Ну что тут, в этих Сережках? С утра выйдешь на улицу — уже нет никого. Одни малыши голопузые в песке копаются. Тихо, хоть караул кричи. Ни людей, ни машин, ни гудков, ни голосов…

Другое дело — в Москве. Там…

Что там, Ленька не мог и самому себе передать, но там — это там… Вот хотя бы кино. Иди куда хочешь, выбирай любую картину! А что? В самом деле так: ведь в Москве кинотеатров пятьдесят, не меньше. Или во дворе… Сколько в каждом дворе ребят собирается! Хочешь — в футбол сыграй, хочешь — по чердакам лазай, как по джунглям каким, или по крышам, а надоело — пошел купил мороженое… На каждом углу, пожалуйста!

— Природа у нас красивая, Ленек! — говорит бабушка. — Раздолье тебе!

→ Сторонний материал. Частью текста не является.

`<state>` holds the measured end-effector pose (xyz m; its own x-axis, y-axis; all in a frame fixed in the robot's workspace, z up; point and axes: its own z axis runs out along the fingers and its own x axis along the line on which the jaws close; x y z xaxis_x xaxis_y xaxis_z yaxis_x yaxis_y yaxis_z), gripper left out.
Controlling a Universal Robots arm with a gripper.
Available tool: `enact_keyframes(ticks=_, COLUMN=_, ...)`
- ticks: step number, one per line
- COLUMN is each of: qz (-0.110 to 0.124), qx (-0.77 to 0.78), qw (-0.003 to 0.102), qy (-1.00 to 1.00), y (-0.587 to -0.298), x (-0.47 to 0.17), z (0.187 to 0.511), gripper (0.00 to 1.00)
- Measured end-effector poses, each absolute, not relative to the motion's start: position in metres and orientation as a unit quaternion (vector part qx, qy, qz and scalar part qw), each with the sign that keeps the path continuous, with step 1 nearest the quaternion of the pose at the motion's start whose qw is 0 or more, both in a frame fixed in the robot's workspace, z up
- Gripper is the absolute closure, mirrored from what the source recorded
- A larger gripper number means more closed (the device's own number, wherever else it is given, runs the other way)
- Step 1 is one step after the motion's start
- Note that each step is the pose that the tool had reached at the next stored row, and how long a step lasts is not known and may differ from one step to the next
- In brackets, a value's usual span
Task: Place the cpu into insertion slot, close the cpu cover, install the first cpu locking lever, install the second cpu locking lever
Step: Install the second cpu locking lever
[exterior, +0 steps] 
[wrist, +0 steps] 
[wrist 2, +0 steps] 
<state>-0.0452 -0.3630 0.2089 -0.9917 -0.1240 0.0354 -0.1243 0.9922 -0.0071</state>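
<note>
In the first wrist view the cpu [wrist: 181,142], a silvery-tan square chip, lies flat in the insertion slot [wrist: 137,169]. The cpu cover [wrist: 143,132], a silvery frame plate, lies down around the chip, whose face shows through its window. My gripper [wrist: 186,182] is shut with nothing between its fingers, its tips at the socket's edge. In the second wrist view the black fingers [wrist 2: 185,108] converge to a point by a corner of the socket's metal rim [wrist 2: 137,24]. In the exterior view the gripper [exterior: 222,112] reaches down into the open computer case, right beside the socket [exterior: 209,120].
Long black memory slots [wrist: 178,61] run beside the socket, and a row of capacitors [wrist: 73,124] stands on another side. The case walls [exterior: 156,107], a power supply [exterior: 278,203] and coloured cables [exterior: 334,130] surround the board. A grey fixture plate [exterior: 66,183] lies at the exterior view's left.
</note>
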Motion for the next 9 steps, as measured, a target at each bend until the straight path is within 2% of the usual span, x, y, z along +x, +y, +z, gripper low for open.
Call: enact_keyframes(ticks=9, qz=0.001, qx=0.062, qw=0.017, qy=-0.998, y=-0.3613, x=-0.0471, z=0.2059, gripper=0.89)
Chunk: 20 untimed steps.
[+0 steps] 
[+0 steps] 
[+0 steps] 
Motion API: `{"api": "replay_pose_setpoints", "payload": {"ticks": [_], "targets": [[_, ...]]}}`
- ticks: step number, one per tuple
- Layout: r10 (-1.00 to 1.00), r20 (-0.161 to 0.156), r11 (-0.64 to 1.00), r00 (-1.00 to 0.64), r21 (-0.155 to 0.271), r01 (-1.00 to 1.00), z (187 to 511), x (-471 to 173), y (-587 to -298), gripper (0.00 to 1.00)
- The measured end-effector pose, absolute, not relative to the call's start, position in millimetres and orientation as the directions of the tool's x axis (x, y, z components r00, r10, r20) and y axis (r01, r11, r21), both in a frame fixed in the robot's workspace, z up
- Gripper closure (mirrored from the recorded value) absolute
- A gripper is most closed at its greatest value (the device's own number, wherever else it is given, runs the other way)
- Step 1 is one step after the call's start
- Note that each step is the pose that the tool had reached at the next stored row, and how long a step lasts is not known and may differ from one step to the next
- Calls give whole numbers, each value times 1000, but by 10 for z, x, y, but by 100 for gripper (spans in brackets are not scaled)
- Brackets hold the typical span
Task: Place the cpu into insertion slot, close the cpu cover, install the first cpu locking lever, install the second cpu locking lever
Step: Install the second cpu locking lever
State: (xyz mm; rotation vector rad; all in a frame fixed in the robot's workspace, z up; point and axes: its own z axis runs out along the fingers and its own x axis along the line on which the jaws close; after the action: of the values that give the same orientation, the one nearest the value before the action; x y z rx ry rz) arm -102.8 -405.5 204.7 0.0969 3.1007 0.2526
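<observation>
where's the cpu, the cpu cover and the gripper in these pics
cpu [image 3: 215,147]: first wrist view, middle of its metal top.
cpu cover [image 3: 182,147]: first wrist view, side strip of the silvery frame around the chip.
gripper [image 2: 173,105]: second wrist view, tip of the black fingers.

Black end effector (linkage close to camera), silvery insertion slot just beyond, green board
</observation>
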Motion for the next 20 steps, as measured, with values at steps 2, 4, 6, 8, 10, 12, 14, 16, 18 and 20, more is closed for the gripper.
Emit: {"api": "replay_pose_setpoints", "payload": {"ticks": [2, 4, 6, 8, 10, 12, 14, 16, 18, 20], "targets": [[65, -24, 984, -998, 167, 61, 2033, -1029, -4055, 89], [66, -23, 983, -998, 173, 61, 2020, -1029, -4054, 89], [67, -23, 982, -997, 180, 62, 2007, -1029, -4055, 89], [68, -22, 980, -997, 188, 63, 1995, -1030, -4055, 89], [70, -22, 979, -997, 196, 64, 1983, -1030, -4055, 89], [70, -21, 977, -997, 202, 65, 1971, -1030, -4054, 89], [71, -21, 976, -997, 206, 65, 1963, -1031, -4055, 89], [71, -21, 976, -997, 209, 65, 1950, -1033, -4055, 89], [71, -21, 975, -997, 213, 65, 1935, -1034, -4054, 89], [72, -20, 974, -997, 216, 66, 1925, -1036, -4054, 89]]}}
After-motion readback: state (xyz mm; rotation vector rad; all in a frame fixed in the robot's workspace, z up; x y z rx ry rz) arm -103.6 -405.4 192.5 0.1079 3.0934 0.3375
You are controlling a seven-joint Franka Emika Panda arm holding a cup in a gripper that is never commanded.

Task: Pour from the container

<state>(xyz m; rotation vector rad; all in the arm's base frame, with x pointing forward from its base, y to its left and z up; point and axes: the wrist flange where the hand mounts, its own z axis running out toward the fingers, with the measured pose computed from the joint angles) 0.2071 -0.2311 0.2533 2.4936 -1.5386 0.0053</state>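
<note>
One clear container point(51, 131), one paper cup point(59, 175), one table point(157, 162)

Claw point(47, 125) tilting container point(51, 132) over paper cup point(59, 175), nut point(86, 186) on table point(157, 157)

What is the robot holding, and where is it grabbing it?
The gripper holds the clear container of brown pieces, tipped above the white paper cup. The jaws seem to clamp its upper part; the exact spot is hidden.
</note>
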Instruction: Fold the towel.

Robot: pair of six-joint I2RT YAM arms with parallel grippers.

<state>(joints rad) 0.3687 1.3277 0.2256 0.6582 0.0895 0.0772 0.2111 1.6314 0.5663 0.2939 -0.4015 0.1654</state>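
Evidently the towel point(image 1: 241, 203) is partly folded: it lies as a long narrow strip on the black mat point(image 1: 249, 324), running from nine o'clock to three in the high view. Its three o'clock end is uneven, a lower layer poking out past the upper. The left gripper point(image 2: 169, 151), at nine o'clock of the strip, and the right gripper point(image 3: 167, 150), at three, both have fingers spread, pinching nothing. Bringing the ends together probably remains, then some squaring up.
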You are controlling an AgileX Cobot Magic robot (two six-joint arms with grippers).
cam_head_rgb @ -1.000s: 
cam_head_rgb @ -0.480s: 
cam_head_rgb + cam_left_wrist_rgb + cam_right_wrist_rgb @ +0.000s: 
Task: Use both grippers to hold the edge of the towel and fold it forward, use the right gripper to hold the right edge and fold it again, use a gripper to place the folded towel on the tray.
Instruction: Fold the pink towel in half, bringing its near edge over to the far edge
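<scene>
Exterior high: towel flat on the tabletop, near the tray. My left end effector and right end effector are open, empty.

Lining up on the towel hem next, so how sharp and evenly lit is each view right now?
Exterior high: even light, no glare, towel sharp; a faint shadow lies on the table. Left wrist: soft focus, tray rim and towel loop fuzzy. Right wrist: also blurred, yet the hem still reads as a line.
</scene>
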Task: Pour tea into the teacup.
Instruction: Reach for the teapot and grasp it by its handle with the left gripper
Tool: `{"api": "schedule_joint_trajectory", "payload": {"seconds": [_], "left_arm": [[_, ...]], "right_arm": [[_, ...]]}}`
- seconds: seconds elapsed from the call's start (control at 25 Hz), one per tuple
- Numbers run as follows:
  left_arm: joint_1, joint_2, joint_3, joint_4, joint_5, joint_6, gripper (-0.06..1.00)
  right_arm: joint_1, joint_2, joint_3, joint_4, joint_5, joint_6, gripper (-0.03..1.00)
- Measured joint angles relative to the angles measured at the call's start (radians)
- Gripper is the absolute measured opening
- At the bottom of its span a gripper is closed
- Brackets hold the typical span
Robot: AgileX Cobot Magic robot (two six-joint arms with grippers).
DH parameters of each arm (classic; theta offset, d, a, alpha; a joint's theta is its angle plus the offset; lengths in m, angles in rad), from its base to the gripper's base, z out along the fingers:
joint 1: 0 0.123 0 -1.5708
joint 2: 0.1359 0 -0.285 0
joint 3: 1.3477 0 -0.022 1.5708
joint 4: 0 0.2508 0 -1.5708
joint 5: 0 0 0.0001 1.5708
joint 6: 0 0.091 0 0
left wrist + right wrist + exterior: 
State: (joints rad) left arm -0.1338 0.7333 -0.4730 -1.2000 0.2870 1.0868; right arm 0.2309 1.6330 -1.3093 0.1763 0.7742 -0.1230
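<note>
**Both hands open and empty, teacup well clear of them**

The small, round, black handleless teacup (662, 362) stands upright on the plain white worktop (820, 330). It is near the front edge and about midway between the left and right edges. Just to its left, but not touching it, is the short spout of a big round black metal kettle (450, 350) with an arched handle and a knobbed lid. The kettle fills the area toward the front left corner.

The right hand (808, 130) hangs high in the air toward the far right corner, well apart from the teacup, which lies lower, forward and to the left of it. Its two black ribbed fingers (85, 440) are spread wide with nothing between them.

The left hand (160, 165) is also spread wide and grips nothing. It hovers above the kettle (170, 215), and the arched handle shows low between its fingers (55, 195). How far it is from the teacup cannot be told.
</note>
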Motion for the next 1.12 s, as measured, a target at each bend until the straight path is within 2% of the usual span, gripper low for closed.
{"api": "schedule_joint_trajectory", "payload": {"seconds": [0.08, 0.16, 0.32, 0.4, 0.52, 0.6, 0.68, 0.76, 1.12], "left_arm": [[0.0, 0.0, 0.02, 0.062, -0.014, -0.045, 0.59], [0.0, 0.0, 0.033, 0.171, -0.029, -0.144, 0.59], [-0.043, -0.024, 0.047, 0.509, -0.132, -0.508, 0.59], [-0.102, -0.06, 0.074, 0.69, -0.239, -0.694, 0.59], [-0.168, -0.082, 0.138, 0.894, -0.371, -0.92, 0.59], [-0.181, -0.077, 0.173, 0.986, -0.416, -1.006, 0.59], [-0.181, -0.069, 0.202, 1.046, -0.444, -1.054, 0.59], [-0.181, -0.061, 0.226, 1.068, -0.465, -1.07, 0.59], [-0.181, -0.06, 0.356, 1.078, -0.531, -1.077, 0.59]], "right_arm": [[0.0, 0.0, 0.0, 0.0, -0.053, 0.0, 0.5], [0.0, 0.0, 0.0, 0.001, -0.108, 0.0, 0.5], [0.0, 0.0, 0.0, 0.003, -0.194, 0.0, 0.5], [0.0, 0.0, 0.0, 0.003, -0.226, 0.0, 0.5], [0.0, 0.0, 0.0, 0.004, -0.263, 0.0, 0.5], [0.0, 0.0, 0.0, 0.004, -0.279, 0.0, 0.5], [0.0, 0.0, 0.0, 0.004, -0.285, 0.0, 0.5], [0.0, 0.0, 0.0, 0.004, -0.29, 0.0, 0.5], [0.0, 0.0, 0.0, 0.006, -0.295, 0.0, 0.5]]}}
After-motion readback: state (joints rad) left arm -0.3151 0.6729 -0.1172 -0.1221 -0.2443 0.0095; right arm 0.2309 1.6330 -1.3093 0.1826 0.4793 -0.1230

Природа — может быть. Но что Леньке и природа эта, и раздолье, когда вокруг так тихо и деревня какая-то глухая!.. В Москве он никогда не знал, что такое скука, а здесь, пожалуй, заскучаешь. Правда, речка есть тут. Но и в Москве купаться можно. Ездили они с ребятами в Щукино на канал, к Тимирязевке на пруды ходили. Купайся сколько хочешь!

А радио? В Москве Ленька привык к нему настолько, что и не слушал. А здесь сразу заметил: чего-то не хватает. Понял: радио нет. И газет. Дома отец выписывал «Правду» и «Вечерку», не считая «Пионерки»…

Бабушке почтальон приносит одну маленькую газетку. «Маяк» называется. Но в ней ничего нет. Ни про какие события. Только про такую-то бригаду, и еще про такую, и еще… Кто сколько чего собрал, кто как подготовился к пахоте, к уборке, к сенокосу, как идет прополка…

Ленька каждый день просматривает этот самый «Маяк», но интересного в нем мало. Он жил мировыми категориями, а тут ему — как идет прополка…

— Ну что, правда хорошо у нас? — спросила Елка.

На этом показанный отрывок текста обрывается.